> Work instruction: From the records below, extract only the lines running from the line with "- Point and" to the line with "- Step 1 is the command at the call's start", both lines included, reproducing them exactly.

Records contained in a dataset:
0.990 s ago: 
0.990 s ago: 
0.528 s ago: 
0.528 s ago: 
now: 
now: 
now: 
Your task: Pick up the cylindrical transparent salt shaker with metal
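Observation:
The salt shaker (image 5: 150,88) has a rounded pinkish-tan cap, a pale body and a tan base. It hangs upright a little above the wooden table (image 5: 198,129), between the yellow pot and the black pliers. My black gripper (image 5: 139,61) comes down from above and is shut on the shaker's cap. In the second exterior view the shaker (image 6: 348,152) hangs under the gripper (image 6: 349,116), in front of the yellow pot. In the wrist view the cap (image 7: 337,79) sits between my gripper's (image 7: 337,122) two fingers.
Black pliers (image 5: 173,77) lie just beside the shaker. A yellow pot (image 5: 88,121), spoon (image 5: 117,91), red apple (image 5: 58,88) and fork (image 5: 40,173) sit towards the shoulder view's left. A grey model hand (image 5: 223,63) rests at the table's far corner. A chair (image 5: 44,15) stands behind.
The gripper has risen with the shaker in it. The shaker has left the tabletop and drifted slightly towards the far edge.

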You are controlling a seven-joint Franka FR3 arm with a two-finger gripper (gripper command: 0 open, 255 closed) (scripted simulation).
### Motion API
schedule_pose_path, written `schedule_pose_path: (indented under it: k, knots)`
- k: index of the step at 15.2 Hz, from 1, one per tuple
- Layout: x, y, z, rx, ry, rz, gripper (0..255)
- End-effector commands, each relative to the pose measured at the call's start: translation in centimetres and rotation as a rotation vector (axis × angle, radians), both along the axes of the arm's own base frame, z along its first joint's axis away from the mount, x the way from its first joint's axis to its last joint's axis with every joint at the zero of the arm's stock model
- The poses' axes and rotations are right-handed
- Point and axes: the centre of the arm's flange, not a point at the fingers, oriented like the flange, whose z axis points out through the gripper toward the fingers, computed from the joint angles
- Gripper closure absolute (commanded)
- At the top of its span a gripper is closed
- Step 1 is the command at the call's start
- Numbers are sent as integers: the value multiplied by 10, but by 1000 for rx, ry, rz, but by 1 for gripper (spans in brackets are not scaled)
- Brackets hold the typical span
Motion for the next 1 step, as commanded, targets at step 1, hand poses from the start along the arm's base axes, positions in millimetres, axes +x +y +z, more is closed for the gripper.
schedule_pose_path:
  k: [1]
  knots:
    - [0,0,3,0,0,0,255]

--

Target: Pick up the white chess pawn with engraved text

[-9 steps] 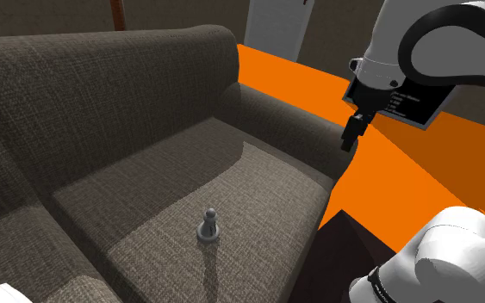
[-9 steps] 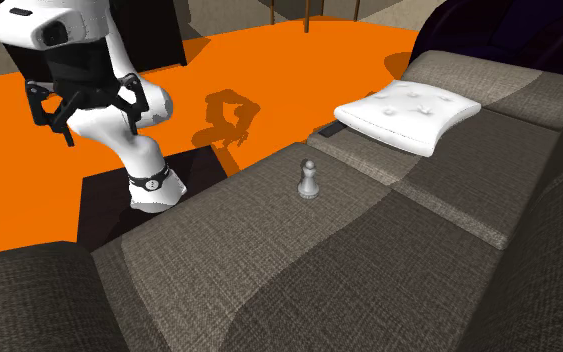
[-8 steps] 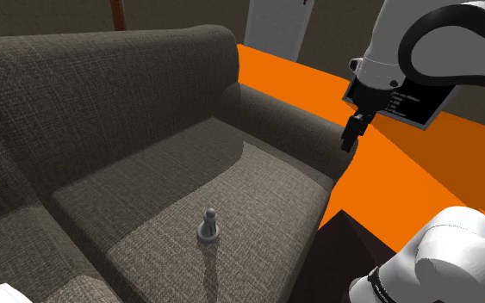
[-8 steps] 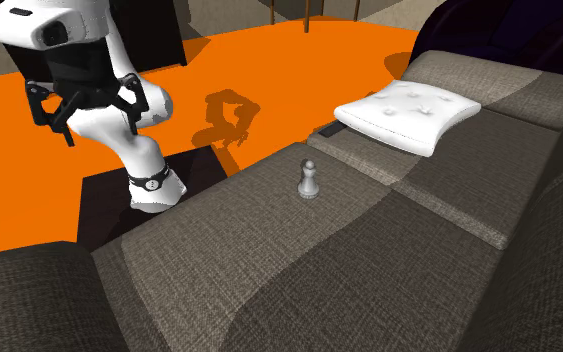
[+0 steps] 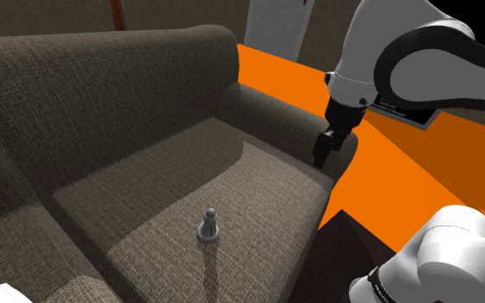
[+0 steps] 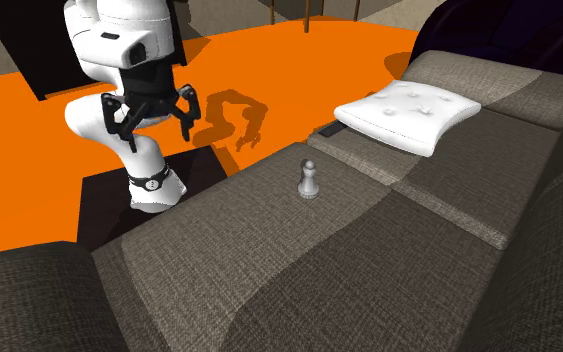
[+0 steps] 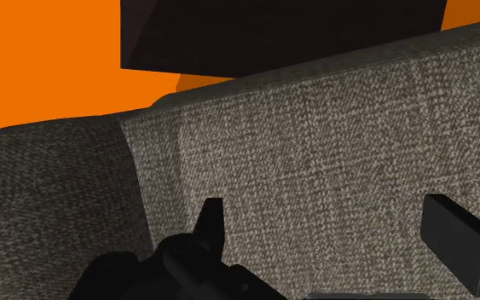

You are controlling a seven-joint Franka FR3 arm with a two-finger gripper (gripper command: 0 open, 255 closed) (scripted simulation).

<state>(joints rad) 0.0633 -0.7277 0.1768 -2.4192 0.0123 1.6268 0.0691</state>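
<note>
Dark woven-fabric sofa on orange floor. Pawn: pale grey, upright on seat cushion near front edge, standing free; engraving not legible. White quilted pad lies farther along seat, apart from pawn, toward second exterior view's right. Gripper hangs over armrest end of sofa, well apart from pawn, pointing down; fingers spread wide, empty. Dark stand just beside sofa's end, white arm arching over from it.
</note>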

> Answer for this exercise:
- Point and axes: the centre of the arm's flange, not a point at the fingers, oriented like the flange, whose z axis points out through the gripper toward the fingers, computed from the joint angles
- Gripper closure absolute (commanded)
- At the top of its span a gripper is closed
- Step 1 is the command at the call's start

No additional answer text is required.